> **Activity**:
Give the data again exactly as it appears, excluding any pictures.

> **Data shown**:
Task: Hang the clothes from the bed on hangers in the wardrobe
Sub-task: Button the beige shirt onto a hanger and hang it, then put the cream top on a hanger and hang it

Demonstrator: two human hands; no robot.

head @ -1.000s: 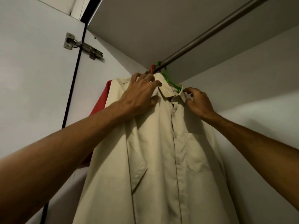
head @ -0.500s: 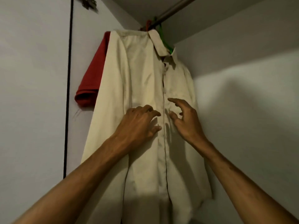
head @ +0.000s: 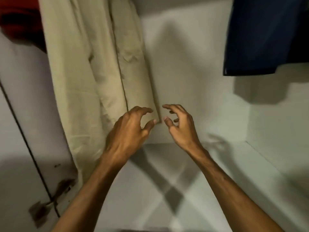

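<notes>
- The left hand holds nothing: its fingers are loosely curled, and the thumb and forefinger stand apart with only air between them.
- The right hand is just beside it, equally empty, with its fingers bent and spread and its thumb pointing toward the left thumb.
- The beige shirt hangs directly behind and above the left hand. Its lower corner ends between the two thumbs, but whether the left fingers touch the cloth cannot be told.
- Behind the right hand is the wardrobe's pale back wall, and beneath both forearms is its floor panel.
- Farther left of the shirt, up high, hangs a red garment.
- Well up and to the right of the right hand hangs a navy garment.
- Low on the left, a hinge sits on the door.
</notes>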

> **The answer**:
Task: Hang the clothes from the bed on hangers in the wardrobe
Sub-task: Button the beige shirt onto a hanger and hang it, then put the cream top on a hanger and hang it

Demonstrator: two human hands; no robot.

head @ -1.000s: 
head @ -0.500s: 
head @ +0.000s: 

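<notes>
- The left hand holds nothing: its fingers are loosely curled, and the thumb and forefinger stand apart with only air between them.
- The right hand is just beside it, equally empty, with its fingers bent and spread and its thumb pointing toward the left thumb.
- The beige shirt hangs directly behind and above the left hand. Its lower corner ends between the two thumbs, but whether the left fingers touch the cloth cannot be told.
- Behind the right hand is the wardrobe's pale back wall, and beneath both forearms is its floor panel.
- Farther left of the shirt, up high, hangs a red garment.
- Well up and to the right of the right hand hangs a navy garment.
- Low on the left, a hinge sits on the door.
</notes>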

There is nothing more to this exercise.